Using the data below, work out how many of its lines contain "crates", and give that number with nothing added.
___ PROVIDED INFORMATION
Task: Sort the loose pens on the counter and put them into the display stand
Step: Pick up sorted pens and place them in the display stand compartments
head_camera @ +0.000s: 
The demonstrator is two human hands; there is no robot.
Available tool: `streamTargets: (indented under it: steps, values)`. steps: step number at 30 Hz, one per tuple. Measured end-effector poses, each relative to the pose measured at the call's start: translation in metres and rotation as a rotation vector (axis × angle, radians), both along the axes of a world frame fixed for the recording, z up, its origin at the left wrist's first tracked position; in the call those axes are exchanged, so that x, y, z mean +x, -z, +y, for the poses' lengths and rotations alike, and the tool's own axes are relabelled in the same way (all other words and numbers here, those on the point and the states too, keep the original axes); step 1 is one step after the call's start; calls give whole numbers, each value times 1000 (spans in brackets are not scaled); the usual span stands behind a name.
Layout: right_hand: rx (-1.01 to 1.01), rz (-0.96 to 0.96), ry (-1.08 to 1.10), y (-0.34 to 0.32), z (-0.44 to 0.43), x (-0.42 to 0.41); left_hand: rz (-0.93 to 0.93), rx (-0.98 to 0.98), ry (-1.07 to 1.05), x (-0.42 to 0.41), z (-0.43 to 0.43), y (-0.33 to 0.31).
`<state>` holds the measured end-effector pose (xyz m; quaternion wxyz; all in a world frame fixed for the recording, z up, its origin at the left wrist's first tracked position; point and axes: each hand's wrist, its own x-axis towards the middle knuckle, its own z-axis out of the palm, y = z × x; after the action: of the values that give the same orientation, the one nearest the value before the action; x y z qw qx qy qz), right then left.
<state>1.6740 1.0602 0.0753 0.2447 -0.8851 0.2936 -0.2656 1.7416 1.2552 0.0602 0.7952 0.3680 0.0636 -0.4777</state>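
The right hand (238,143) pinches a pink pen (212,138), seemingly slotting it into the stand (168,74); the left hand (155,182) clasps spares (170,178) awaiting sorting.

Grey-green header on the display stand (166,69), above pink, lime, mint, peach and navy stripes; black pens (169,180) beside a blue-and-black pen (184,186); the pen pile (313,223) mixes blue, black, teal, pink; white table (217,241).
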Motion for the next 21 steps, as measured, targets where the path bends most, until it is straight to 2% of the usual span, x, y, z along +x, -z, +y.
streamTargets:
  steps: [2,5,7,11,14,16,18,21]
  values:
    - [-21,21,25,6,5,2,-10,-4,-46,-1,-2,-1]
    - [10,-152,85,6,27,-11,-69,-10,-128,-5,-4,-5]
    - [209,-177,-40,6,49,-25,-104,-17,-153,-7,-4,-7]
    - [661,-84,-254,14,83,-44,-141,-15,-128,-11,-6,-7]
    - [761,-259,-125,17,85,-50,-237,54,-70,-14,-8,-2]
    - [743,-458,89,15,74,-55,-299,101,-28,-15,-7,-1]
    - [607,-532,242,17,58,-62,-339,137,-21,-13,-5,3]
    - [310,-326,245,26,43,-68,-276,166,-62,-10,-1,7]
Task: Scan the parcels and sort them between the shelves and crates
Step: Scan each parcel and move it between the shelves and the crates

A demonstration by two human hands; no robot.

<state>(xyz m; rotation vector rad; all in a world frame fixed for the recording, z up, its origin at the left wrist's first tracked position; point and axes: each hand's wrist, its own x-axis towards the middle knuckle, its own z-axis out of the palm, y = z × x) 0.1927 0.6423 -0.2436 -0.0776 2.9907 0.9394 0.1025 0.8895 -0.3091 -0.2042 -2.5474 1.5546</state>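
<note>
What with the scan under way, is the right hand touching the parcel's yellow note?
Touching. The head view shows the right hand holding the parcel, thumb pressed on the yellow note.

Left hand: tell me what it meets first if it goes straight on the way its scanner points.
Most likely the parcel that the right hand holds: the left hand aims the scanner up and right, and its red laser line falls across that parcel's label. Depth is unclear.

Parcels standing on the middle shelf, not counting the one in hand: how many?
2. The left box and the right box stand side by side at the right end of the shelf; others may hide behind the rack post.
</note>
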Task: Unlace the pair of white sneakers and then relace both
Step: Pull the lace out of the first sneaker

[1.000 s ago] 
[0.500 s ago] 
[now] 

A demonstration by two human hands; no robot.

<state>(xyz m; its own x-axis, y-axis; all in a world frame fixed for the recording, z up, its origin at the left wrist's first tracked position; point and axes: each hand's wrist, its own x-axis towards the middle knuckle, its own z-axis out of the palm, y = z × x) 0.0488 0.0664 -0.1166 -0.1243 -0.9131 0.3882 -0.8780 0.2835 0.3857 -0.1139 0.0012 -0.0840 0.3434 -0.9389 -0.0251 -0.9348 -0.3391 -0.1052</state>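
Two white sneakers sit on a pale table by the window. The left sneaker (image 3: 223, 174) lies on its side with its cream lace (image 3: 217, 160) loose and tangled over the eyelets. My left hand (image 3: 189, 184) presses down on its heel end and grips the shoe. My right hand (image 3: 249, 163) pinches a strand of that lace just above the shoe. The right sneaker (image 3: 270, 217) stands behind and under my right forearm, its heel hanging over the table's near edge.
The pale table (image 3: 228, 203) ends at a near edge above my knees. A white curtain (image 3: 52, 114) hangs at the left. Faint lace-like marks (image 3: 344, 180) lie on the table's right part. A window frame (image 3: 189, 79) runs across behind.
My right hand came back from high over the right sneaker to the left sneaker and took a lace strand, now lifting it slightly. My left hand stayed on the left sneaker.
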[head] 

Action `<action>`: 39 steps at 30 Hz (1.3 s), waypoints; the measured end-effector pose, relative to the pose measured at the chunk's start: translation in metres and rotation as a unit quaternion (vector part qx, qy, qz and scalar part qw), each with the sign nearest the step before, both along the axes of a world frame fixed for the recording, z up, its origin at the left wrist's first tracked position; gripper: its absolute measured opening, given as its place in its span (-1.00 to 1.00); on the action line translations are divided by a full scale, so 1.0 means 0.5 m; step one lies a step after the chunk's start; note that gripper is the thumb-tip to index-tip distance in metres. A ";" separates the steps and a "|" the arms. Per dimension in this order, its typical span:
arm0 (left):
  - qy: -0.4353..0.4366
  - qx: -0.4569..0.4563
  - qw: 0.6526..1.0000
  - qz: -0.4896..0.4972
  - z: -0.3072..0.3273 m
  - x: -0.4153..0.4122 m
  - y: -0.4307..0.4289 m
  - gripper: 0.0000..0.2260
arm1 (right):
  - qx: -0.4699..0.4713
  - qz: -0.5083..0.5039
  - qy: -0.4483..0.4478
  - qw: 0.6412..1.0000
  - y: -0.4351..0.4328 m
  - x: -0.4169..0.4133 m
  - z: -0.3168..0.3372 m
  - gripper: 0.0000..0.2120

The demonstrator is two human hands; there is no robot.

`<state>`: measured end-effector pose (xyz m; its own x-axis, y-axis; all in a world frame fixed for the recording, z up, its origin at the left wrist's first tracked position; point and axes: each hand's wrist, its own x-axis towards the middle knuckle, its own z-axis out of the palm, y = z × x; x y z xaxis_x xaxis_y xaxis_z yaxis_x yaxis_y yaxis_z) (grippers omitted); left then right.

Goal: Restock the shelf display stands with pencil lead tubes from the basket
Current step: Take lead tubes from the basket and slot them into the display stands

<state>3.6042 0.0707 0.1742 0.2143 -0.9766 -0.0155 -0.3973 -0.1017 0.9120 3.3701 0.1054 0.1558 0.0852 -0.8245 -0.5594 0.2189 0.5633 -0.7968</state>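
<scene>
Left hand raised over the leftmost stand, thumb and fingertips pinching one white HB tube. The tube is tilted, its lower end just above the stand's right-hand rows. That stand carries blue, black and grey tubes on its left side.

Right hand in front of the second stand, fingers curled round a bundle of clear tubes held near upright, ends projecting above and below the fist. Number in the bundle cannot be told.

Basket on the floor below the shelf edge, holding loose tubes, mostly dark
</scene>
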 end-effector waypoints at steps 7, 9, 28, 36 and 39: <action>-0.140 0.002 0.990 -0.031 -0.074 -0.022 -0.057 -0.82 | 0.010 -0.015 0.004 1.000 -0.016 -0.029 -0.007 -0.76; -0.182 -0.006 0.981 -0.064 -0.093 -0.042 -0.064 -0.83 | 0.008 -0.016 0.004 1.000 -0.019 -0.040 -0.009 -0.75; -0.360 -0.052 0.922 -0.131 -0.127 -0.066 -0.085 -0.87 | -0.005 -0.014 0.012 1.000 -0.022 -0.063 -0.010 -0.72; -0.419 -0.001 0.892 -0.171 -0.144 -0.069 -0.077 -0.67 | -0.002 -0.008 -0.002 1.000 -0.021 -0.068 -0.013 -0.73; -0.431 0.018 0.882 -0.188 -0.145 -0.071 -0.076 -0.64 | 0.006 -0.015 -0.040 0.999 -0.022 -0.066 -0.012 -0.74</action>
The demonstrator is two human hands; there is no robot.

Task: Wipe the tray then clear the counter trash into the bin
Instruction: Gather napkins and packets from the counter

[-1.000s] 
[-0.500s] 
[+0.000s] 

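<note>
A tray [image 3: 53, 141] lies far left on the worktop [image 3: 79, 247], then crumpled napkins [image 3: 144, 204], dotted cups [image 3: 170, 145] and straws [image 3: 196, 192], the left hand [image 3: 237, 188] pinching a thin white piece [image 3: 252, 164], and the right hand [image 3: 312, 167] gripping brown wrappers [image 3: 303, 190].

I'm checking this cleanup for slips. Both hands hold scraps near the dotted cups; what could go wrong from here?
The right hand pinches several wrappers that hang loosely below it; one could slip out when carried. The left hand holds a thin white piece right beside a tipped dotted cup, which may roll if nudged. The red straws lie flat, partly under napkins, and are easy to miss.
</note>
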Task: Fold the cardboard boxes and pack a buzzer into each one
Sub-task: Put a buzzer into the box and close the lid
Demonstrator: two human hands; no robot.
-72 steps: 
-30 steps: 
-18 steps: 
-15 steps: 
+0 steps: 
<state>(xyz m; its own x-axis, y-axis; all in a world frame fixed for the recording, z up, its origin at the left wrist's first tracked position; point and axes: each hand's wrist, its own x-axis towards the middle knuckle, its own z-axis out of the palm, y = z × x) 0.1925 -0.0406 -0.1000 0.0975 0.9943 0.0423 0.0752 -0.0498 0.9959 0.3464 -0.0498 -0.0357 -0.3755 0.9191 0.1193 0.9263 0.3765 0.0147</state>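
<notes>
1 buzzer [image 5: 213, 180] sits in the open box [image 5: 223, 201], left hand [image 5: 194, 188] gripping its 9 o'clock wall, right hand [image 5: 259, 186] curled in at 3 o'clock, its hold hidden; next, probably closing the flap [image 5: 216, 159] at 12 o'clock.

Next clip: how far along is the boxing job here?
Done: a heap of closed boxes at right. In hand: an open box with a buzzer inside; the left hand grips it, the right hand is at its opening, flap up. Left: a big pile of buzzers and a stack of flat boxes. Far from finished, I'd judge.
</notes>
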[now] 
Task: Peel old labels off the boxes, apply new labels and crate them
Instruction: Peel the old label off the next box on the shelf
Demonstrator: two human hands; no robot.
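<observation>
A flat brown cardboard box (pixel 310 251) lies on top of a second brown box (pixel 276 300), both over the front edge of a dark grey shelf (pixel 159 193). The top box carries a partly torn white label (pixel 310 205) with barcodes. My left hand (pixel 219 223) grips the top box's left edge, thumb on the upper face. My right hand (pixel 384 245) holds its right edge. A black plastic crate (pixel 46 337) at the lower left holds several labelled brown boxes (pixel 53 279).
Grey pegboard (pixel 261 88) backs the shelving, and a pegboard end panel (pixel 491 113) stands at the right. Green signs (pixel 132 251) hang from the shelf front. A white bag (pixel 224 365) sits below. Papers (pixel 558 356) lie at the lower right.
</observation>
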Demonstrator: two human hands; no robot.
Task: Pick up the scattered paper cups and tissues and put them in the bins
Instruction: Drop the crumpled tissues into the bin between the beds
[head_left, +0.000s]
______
*RESULT OF THE EXERCISE*
2